Наружу она выбралась одновременно с рухнувшей калиткой, впустившей сельских, ставших нечистью. Быстро и не оглядываясь, Машка пробежала по ступеням, оттолкнула отчима, радостно кинувшегося к ней и вцепилась в его ружье, одиноко стоявшее в углу. Патронташ, вот ведь повезло, валялся там же.
— А? Ты чего удумала? — заорал отчим, но Машка уже видела, как на приступок поднялся кот и бросилась к лестнице, ведущей наверх, на чердачную каморку, с плотной дверью и засовом.
— Я тогда сделала один выстрел, — Рэд, смотря в стенку, вздохнула. — Мимо села шел отряд Старого, возвращались с побережья. Они завернули из-за собак поднявших вой, почуяв некро, напавших на деревню.
— Кого ты упокоила?
— Маму. Она одна поднялась из могилы и дошла сразу за той троицей. Увидела ее в окно, кричала двум парням с отряда, погнавшихся за ними же, а они не слышали.
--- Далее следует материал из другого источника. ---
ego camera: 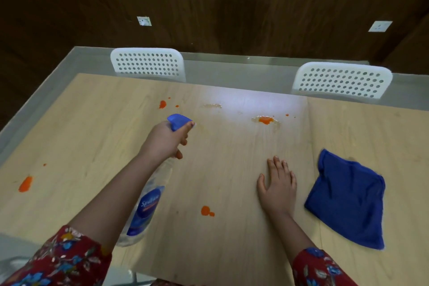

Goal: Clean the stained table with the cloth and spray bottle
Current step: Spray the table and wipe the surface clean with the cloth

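My left hand (166,139) grips the neck of a clear spray bottle (148,202) with a blue nozzle, held above the light wooden table (97,137) with the nozzle pointing away from me. My right hand (278,183) lies flat on the table, fingers straight, just left of a folded blue cloth (348,199). Orange stains mark the table: one wet-looking at the far centre (265,120), one at the far left (162,104), one near the left edge (25,184), one near me (206,211). A pale wet patch (212,106) lies beyond the nozzle.
Two white perforated chairs stand at the table's far side, one on the left (148,64) and one on the right (342,81). A dark wooden wall with two white sockets rises behind them. A grey floor shows around the table.
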`<move>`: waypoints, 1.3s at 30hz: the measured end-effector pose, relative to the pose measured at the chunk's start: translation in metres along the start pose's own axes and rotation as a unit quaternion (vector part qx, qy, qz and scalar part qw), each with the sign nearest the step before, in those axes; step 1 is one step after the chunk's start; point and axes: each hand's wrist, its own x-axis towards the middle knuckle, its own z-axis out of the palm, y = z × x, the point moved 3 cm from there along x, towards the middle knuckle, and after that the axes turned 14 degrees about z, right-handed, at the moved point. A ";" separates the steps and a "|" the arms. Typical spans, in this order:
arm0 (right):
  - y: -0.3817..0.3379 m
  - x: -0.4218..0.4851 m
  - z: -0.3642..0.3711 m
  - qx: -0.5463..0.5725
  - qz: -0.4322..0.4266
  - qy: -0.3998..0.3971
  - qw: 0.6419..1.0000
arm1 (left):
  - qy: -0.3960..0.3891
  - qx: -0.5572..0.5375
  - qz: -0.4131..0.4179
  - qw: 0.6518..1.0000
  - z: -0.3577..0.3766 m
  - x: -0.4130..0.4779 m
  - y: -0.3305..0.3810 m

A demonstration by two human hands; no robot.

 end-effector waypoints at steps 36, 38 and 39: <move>0.062 -0.053 -0.032 0.159 0.025 -0.012 0.987 | -0.074 0.007 0.016 0.997 0.071 -0.121 -0.017; 0.062 -0.059 -0.030 0.138 0.015 -0.010 0.990 | -0.021 -0.013 0.001 1.000 0.056 -0.122 -0.029; 0.063 -0.061 -0.030 0.131 0.012 -0.011 0.991 | 0.009 -0.023 -0.005 1.000 0.048 -0.122 -0.036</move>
Рубились в доме. Пришлось стрелять.
— Молодчина, — Макс кивнул, — хотя и страшно.
— Там было столько крови, — Рэд вздохнула. — Село вывернули наизнанку, убили всех, переродили, науськали на лес, а в лесу тоже завелась эта пакость. Отряд стоял в селе неделю, рыскал по окрестностям, искал следы. Остался один пес, остальных подрали насмерть. Да и сам отряд потерял половину, не меньше. Нарвались на волчий выводок и остатки стаи…
— У нас опасная работа.
— Да. — Рэд кивнула. — Там, на поляне я побывала, сунулась за остальными. Странно, кровь почти не засохла. Черное, багровое и алое, все в нем, трава, земля, стволы, листва, одежда.
— Тебя именно тогда забрали с собой?
— Да. — Рэд облизала ложку. — Через три месяца я уже работала наравне с остальными. В основном — как приманка. У-у-у командир, как меня любили тамошние некро, и как меня хотели поймать остатки Солдат, три раза поведшиеся на всякую дичь, что я им несла, мм-м…
— Верю, — Макс кивнул. — Я и то тебе порой верю там, где не стоит.
— Точно, именно из-за этого.
Скребануло металлом, когда открылась дверь в бокс, где все колдовали Доцент с Кошкой. Оба вышли довольные, хотя и сильно мокрые из-за костюмов с масками защиты.
— Ну?
Доцент мотнул головой.
— Не поверишь, дружище, но мы вроде справились. Нет, я бы хотел все проверить, конечно, но для проверки нужно весьма немало времени. А его у нас, вроде бы, не особо много. Так?
— Да хоть эдак, — Макс смотрел на его безмятежно-довольное лицо и почему-то подозревал какой-то подвох. — А ты сейчас на сколько процентов уверен в сделанном?
Доцент, пожав плечами и сделав совершенно кирпично-спокойное лицо, совершенно открыто глядя в глаза и едва не положив руку на сердце, ответил:
— В общем, не панацея, но результат, наверняка, отличный.
— В чем подвох?
— В отсутствии клинических испытаний, в чем же еще? — удивился Доцент. — А побочка? А время действия? А каков процент усиления противодействия? Да и вводить придется внутривенно, как стандартную сыворотку. Причем, ты пойми, сделанное — никак не уберет само воздействие на наши мозги. Это возможно только с каким-то механизмом подавления самих пси-волн, идущих от него или нее и экранировании наших с вами голов, причем, судя по всему, чем-то покруче обыкновенных унифицированных шлемов. Какая-то система ЭМИ, что ли…
— Так, а что тогда в составе вашего чудо-средства? — явно расстроилась Рэд.
— Это, грубо говоря, успокоительное, что не действует на мышечные реакции и опорно-двигательную систему. Будет лень стрелять в соседа, но двигаться сможем как обычно.
— А в тварь не лень будет стрелять?
— Лень, — согласился Доцент, — но придется.
— М-да… — Макс покачал головой. — А хрен-то редьки не слаще.
--
Что главное в работе группой? Все верно — не попасть друг в друга. А как раз этого Мэдмакс всерьез опасался.
Ему доводилось работать в паре только с Белым. После потери руки старшим — Макс работал один. Сработавшейся «двойкой» были только Еж и Бес, и сейчас Бес чувствовал себя, мягко говоря, не в своей тарелке.
Ворона, поступая правильно, стоило ставить в пару с Грачом. Разведка или нет, но друг друга они знали достаточно, со всех, слабых и сильных, сторон.